Issues with premature optimization

Sven-Erik Jonsson 26.04.2024 08.18.00

The quote is often shortened to just “premature optimization is the root of all evil” and then falsely interpreted as “performance issues are something that can be addressed in later iterations of development”, not a thing to worry about in the beginning.

I’m arguing that performance is something that can be achieved in part by having a solid understanding of the code that is written and by selecting the correct tools (DSA) for the job.

Most of the .NET performance issues that I’ve come across (and sometimes caused myself)  are caused by misunderstandings of how the underlying code will execute. One solid principle (pun intended) is to not make assumptions of what is optimal and always measure performance with a profiler or benchmarking suite. This isn’t always straightforward as measuring improvements, requires either multiple sequential executions with manual record keeping between runs, or a setup capable of feature switching between different implementations of the tested code. To be able to execute the second approach on more complex classes like services or repositories, following the dependency injection pattern is recommended. Where if you made your code fully testable and implemented unit testing, comparative benchmarking comes as a bonus.

When comparative benchmarking is set up, optimizations aren’t going to be implemented based on assumptions anymore. They will be backed up by real data, removing the word “premature” from the equation.

To establish a baseline on how long different things take in relation to each other, here is a list of read operations and an estimated time, for reference.

CPU instruction

~ 1 nanosecond (ns)

10-9 seconds

CPU cache (L2, L3)

~ 10 nanoseconds (ns)

10-8 seconds

Memory (RAM)

~ 100 nanoseconds (ns)

10-7 seconds

Fast storage (SSD)

~ 1 microsecond (μs)

10-6 seconds

Hard drive (HDD)

~ 1 millisecond (ms)

10-3 seconds

Network

~10-20 milliseconds (ms)

10-2 seconds

Here are some observations that I’ve made when benchmarking.
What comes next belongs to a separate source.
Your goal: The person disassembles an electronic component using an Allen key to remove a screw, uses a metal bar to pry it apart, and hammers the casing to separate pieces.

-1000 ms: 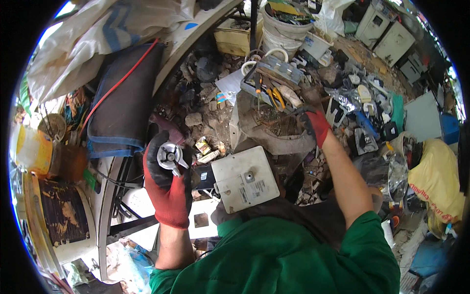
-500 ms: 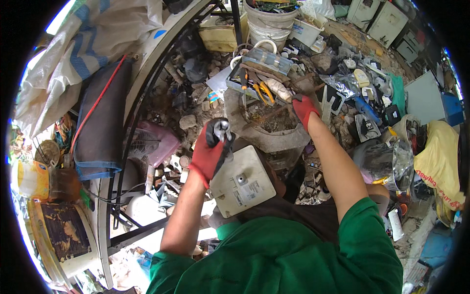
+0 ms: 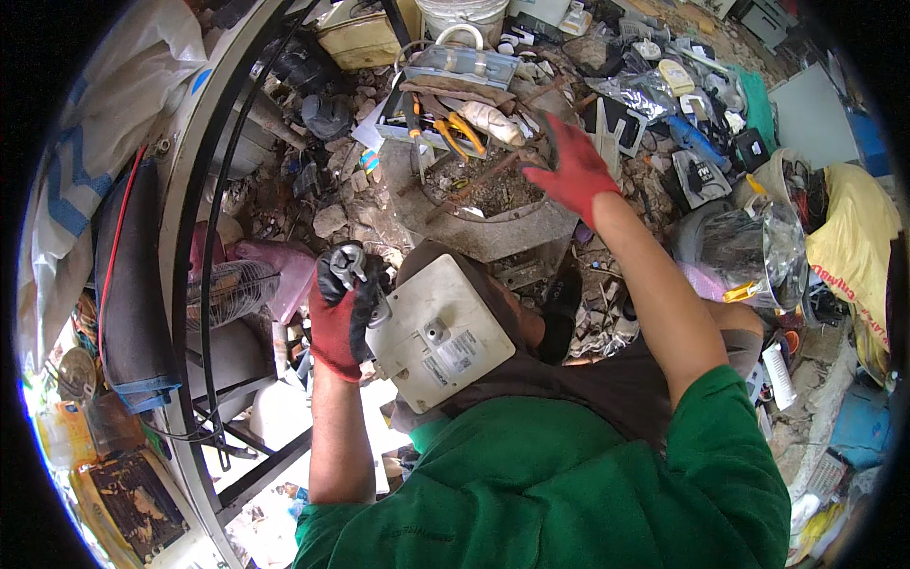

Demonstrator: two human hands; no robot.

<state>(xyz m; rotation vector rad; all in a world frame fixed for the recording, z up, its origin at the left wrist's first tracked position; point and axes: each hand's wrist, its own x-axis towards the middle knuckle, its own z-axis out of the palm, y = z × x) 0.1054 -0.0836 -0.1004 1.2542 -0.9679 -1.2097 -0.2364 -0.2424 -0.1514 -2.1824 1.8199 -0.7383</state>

Before reading further you should know that all these examples are taken from actual business logic in customer projects.

Memory allocation and garbage collection

Since .NET is a memory managed platform where the whole point is to automate memory management there is less control over how memory is handled by the runtime.

Allocation is done mostly implicitly on the stack or on the heap depending on if your variables are value types or reference types (struct/class) or with explicit expressions like stackalloc for arrays.

Please note that the above statment is a simplification, what ends up on the stack is not always as simple as "value types / structs". Sometimes there isn't even a stack.

Allocating memory on the heap will eventually lead to automated garbage collection which can be executed at any time the .NET runtime decides that it is necessary. This will be done with either a workstation or server strategy depending on project configuration. The garbage collector will classify objects in memory as belonging to generation 0, 1 or 2 depending on how many collections they have survived. Due to how the garbage collector compacts the memory, gen 0 is a lot quicker and can be thought of as “on top” of the heap and increasing generations as further down.

Given this increasing cost of garbage collection, if allocation is needed at all, the following is preferable in decreasing order.

Allocating on the stack

int itemCount = 0;

This can be achieved where the logic only contains simple data structures like  value types, spans, or small arrays (which are normally kept on the heap). Total memory on a thread must be kept under 1 MB.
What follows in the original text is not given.